Very rarely, would I hear a request for decaffeinated coffee.

The coffee snob in me would think, decaf?? Why in the world would anyone want decaf when they could have the real deal! I’m picturing myself saying this with a villainous tone, hands raised up, shaking (from caffeine-overload)

There were some exceptions to my rant here such as those who need to cut back on caffeine for health reasons.  But for those who “look like coffee drinkers” (yes, I guess I’m stereotyping here), the word “decaf” may trigger a smirk on my face just for a micro-second until I can regain my composure.  MY idea of “coffee drinkers” would look like fun-looking people, smart-looking people, anyone older than 17…. they all get a decaf-requesting-smirk…. and of course, if you’re going to get a coffee drink without the caffeine,  why not get something obviously different? Like juice??

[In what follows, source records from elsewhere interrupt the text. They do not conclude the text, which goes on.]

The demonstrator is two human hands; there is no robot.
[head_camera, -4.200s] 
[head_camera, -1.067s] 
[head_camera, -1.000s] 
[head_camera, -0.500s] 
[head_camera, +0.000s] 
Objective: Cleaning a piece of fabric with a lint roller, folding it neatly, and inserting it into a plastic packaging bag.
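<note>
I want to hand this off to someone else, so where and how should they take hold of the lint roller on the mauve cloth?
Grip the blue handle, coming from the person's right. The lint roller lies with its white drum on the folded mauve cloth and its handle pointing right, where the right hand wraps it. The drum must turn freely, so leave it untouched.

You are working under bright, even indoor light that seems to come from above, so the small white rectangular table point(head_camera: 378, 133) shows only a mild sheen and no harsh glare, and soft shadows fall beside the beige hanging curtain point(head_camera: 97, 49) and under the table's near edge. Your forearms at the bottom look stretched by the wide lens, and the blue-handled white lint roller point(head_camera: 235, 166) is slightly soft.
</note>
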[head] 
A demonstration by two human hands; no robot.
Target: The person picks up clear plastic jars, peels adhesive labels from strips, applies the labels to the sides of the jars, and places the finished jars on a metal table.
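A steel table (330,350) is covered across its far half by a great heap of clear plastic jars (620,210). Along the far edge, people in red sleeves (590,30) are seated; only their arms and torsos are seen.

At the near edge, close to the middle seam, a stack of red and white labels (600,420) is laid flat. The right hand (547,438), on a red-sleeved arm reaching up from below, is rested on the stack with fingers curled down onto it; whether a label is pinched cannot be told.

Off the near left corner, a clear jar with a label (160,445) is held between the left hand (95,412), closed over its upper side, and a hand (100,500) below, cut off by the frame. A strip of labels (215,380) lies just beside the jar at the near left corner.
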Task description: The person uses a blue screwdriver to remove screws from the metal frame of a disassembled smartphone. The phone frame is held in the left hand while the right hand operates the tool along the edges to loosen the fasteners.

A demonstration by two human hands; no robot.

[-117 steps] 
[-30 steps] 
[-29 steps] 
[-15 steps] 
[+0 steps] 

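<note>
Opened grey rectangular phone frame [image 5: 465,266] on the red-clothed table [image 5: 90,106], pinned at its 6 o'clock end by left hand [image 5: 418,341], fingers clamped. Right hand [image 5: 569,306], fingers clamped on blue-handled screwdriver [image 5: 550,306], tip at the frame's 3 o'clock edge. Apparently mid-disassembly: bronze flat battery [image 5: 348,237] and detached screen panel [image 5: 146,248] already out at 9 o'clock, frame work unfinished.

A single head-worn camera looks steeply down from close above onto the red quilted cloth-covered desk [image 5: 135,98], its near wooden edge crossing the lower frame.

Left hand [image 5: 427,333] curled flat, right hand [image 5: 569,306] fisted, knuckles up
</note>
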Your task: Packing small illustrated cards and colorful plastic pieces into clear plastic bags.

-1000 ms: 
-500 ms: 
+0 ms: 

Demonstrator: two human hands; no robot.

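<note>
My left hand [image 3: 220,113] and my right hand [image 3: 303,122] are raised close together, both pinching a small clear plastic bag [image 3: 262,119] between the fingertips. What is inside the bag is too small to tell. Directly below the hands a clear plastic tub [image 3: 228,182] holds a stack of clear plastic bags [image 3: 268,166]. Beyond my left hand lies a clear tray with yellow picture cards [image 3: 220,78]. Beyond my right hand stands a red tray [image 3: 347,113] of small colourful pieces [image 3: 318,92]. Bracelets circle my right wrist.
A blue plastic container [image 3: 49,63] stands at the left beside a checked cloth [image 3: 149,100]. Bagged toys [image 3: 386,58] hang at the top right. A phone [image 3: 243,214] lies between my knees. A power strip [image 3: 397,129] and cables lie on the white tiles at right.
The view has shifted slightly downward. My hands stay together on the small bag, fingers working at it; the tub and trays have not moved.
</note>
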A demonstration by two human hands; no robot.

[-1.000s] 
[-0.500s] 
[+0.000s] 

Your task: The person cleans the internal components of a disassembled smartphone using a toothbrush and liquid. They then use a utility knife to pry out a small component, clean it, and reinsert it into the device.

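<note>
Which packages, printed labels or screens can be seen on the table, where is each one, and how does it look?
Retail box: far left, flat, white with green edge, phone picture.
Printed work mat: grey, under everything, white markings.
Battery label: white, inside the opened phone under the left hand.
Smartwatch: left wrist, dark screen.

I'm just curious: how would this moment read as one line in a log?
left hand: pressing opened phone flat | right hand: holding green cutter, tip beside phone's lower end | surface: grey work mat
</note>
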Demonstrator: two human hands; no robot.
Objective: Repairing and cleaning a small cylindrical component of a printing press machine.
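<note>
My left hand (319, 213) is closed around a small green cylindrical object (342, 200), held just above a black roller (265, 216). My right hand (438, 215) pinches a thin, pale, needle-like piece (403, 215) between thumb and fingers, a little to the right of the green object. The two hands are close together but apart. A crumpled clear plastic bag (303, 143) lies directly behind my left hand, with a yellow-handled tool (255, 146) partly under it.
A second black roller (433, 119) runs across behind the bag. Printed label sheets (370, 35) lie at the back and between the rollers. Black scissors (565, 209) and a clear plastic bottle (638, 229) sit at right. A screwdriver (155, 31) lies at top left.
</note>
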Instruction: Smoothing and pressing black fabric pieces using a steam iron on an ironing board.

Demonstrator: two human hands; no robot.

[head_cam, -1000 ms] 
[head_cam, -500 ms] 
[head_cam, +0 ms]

 If I could give my early-twenties self any useful advice, I would tell her (nicely, because I am a feisty one), “instead of smirking, smile, and maybe offer a hug.”

My older, wiser, infertility-struggling self now knows better now to even THINK of judging a decaf drinker!  Because a Decaf Drinker is not a weak one! She may be holding on to her last bit of the fun life she had BEFORE she started fertility treatments.  She has already given up wine (another vice that grape juice just won’t EVER mount up to), girl time (because her meds are driving her bonkers), and zumba (if she’s going through IVF, her doctor has told her to lay low for a bit)!  The ONLY thing she has left is a drink that TASTES like coffee!

So decaf drinkers, be proud! You have found something to fill that little hole in your morning routine.  And one day, hopefully one day soon – you will reunited with your beloved drink of choice: Regular Medium Roasted Caffeinated Coffee.